BEGIN

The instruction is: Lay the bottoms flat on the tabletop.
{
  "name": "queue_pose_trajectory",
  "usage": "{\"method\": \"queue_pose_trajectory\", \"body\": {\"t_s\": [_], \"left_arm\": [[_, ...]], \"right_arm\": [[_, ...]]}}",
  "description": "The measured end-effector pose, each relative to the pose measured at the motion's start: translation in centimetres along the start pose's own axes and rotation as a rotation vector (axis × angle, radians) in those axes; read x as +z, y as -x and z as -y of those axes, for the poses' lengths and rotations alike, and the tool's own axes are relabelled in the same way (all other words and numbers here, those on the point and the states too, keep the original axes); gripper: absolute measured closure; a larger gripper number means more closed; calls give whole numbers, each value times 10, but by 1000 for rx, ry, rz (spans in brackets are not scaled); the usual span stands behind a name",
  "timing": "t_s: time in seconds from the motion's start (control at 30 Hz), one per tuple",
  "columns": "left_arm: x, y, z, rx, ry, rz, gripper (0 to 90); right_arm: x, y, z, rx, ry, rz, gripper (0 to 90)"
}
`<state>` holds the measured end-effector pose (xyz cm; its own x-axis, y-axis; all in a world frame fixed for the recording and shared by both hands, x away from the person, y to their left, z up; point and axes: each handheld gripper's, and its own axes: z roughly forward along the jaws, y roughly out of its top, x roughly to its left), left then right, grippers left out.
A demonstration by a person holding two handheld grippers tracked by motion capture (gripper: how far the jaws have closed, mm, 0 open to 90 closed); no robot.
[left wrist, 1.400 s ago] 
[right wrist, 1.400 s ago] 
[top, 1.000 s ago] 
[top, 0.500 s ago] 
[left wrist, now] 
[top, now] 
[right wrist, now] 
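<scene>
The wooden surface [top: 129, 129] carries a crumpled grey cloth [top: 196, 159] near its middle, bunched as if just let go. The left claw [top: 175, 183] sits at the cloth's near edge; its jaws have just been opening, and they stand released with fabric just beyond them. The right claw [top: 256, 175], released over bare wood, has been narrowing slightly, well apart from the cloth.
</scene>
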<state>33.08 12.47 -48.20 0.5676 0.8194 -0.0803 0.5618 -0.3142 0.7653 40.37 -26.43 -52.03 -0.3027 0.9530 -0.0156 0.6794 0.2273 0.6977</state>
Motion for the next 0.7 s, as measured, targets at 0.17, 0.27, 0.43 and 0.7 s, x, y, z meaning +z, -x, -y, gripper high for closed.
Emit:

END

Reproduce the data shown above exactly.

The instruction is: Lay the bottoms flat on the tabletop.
{
  "name": "queue_pose_trajectory",
  "usage": "{\"method\": \"queue_pose_trajectory\", \"body\": {\"t_s\": [_], \"left_arm\": [[_, ...]], \"right_arm\": [[_, ...]]}}",
  "description": "The measured end-effector pose, each relative to the pose measured at the motion's start: translation in centimetres along the start pose's own axes and rotation as a rotation vector (axis × angle, radians) in those axes; read x as +z, y as -x and z as -y of those axes, for the poses' lengths and rotations alike, and the tool's own axes are relabelled in the same way (all other words and numbers here, those on the point and the states too, keep the original axes); gripper: absolute measured closure; a larger gripper number means more closed; calls give whole numbers, each value times 10, but by 1000 for rx, ry, rz (spans in brackets are not scaled); the usual span stands behind a name",
  "timing": "t_s: time in seconds from the motion's start (control at 30 Hz), one per tuple",
  "columns": "left_arm: x, y, z, rx, ry, rz, gripper (0 to 90); right_arm: x, y, z, rx, ry, rz, gripper (0 to 90)"
}
`<state>` holds the measured end-effector pose (xyz cm; its own x-axis, y-axis; all in a world frame fixed for the recording and shared by both hands, x away from the person, y to their left, z up; point and axes: each handheld gripper's, and its own axes: z roughly forward along the jaws, y roughly out of its top, x roughly to its left), left then right, grippers left out.
A demonstration by a person holding two handheld grippers tracked by motion capture (gripper: how far the jaws have closed, mm, 0 open to 90 closed); no robot.
[left wrist, 1.400 s ago] 
[right wrist, 1.400 s ago] 
[top, 1.000 s ago] 
[top, 0.500 s ago] 
[left wrist, now] 
[top, now] 
[right wrist, now] 
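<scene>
The wooden surface [top: 129, 129] carries a crumpled grey cloth [top: 196, 159] near its middle, bunched as if just let go. The left claw [top: 175, 183] sits at the cloth's near edge; its jaws have just been opening, and they stand released with fabric just beyond them. The right claw [top: 256, 175], released over bare wood, has been narrowing slightly, well apart from the cloth.
</scene>
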<state>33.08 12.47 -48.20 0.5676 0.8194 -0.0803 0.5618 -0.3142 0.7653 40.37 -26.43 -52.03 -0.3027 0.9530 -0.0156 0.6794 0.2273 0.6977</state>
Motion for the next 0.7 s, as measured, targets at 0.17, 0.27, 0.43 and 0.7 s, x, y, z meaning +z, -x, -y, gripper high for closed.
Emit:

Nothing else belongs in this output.